The TDA1701 was soon joined by a couple of stages of IF amplification with a ceramic filter, and then by several iterations of a JFET mixer. A varicap tuned MOSFET RF amplifier followed, and then a local oscillator. Finally it became a fully-functional FM radio, with probably far better performance than most commercial radios. He admits tuning is a little impractical though, with what appears to be a cermet preset potentiometer covering the entire band.
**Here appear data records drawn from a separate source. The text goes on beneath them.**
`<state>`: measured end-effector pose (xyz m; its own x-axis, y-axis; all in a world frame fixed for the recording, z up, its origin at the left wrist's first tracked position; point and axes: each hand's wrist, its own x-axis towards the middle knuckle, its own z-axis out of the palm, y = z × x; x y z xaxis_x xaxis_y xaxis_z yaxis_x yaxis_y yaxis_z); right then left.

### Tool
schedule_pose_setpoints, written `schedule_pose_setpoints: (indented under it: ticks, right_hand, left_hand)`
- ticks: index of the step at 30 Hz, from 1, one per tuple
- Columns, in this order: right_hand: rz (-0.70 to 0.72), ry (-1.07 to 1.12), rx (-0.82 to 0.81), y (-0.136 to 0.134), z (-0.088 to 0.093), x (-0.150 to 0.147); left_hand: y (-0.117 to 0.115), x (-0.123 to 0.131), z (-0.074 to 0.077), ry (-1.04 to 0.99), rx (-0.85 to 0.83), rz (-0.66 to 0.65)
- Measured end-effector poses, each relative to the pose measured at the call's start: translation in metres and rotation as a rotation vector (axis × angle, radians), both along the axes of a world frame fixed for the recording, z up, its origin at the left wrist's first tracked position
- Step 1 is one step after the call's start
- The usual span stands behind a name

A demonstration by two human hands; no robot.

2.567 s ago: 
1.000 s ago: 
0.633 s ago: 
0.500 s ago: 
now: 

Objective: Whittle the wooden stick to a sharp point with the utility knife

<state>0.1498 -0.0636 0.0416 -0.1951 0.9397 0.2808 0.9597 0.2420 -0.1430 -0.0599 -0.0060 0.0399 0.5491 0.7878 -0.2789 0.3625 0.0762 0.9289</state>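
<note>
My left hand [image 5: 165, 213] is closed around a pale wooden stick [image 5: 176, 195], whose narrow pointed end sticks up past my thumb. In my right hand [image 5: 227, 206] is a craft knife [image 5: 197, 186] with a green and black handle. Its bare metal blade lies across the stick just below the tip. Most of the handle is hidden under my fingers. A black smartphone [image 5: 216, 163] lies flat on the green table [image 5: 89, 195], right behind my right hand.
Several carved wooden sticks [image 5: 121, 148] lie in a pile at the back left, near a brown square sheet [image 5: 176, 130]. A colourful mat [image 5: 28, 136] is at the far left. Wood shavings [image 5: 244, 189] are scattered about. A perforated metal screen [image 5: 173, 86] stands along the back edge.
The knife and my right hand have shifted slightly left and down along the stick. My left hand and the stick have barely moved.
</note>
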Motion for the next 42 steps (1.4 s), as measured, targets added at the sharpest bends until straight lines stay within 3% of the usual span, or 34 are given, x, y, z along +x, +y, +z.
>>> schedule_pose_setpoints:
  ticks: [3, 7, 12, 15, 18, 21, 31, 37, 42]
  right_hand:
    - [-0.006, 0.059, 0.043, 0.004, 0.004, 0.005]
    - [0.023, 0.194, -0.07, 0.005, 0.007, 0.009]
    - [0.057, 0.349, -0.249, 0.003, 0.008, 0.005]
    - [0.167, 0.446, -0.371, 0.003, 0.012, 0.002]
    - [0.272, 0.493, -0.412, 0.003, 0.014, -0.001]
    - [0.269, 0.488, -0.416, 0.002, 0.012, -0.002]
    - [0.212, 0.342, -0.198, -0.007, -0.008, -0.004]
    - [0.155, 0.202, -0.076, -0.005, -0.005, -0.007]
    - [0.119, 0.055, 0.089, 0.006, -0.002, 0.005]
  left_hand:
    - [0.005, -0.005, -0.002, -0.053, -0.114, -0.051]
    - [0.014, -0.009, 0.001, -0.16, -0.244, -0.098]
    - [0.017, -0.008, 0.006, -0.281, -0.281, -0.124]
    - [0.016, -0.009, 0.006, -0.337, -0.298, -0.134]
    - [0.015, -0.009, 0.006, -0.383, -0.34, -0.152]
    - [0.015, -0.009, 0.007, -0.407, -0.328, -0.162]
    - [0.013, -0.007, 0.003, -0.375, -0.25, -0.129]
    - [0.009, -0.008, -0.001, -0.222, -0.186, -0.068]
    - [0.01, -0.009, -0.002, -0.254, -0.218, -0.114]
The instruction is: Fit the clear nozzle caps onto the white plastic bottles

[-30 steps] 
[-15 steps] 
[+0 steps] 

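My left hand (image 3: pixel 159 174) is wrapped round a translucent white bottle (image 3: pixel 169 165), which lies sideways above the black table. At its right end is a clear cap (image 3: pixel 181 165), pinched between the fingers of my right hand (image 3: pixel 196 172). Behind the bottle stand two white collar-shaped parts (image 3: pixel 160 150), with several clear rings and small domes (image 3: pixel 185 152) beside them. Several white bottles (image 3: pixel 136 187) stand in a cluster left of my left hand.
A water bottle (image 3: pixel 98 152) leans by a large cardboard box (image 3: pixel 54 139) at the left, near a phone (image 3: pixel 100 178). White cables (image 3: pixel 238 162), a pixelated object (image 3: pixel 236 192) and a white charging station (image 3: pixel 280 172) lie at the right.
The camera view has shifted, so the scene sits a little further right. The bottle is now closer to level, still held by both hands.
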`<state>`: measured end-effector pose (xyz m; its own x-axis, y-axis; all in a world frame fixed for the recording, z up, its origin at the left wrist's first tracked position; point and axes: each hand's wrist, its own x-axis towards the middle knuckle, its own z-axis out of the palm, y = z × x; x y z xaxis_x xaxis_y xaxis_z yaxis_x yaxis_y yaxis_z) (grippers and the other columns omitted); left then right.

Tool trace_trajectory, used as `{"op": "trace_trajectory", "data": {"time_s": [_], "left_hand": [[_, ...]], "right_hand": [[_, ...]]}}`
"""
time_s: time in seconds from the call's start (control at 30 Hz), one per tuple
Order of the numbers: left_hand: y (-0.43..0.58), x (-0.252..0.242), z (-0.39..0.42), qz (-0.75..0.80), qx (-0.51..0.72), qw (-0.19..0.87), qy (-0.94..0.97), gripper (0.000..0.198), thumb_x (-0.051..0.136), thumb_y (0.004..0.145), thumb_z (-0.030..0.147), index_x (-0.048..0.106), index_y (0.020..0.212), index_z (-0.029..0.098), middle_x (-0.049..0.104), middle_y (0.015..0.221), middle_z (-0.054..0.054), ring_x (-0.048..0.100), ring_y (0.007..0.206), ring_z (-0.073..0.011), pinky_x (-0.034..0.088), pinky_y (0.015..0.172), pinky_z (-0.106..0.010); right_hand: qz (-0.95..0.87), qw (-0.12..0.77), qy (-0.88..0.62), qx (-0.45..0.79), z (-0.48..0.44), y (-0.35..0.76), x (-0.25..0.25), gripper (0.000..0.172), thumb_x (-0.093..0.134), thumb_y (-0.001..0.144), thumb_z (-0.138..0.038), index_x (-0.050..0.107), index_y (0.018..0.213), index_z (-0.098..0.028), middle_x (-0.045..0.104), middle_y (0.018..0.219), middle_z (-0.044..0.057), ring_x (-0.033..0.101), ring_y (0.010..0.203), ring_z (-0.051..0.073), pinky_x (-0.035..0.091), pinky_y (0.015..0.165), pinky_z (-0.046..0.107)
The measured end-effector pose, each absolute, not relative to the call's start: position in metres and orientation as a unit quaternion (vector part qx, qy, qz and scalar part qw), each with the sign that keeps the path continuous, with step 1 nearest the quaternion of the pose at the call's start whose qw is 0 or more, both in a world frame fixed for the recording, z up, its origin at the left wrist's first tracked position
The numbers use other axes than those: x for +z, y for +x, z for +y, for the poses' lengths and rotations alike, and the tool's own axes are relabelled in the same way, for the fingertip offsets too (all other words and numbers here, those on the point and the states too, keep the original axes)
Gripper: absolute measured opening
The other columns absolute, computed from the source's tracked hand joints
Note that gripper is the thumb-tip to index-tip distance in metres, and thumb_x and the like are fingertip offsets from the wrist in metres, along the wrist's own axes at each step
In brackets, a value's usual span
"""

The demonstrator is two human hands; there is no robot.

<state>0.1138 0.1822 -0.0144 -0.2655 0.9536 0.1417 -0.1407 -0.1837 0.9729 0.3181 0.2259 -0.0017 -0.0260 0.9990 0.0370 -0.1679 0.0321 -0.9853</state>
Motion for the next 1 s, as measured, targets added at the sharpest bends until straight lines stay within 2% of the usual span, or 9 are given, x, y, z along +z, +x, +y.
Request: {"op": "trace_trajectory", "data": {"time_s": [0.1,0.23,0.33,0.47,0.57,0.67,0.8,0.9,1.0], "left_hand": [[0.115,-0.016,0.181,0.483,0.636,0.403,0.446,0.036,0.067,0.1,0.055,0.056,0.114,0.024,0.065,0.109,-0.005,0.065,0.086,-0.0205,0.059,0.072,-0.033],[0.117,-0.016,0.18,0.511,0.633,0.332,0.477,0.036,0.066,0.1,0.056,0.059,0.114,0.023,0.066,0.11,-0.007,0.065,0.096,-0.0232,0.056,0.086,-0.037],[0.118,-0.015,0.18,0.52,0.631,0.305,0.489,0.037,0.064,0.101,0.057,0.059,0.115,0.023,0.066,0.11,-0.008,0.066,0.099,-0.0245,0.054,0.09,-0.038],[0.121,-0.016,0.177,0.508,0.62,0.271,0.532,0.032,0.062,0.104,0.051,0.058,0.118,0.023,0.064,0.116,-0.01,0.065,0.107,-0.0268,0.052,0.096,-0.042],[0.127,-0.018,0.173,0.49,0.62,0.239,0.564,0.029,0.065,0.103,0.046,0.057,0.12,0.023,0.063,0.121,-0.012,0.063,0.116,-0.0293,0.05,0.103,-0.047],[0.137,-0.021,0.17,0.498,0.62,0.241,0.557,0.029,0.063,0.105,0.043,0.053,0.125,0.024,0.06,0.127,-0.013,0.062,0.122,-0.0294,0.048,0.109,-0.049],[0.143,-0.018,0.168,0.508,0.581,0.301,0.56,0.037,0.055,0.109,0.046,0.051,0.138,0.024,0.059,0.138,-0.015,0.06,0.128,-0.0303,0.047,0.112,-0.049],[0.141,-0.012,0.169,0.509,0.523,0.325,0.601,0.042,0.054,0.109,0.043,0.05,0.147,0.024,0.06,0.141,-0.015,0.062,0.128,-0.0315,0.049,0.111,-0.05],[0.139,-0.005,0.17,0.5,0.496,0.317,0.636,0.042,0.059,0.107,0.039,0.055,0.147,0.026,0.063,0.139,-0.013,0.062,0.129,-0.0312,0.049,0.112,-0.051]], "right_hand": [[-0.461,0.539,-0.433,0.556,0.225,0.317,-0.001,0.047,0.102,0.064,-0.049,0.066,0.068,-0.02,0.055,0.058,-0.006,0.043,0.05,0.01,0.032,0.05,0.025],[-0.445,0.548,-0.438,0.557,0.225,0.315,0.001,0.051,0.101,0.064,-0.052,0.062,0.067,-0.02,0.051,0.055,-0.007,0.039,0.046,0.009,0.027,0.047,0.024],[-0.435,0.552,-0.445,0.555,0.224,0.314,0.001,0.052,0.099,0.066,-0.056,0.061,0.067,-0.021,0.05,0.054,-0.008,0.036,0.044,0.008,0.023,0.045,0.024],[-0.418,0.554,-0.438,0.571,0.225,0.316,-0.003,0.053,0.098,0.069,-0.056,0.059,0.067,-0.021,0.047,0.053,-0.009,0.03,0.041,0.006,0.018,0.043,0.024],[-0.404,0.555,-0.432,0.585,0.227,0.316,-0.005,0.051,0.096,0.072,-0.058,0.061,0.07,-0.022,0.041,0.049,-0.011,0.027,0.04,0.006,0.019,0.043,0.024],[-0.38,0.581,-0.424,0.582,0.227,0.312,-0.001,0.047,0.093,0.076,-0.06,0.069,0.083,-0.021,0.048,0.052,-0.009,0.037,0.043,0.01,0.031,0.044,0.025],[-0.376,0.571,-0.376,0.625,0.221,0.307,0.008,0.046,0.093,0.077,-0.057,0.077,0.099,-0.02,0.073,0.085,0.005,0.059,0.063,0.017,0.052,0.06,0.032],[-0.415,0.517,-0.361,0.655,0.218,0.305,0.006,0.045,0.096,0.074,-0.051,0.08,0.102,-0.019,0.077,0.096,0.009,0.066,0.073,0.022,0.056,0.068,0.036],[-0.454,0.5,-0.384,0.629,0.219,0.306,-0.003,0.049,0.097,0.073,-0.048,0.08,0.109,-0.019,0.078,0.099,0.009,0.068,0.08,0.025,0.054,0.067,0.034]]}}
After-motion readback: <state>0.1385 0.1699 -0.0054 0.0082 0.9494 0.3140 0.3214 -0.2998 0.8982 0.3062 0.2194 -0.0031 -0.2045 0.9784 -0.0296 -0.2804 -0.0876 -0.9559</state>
We suspect this project isn’t finished, and we hope he posts the schematic. But it doesn’t really matter if he doesn’t, because the value here isn’t in the design. Instead it lies in the joy of creating an ad-hoc radio just for the fun of it, and that’s something we completely understand.

We’ve covered a lot of radios in our time, and while it might be the first to feature a TV sound chip, it’s not the first built on bare PCB.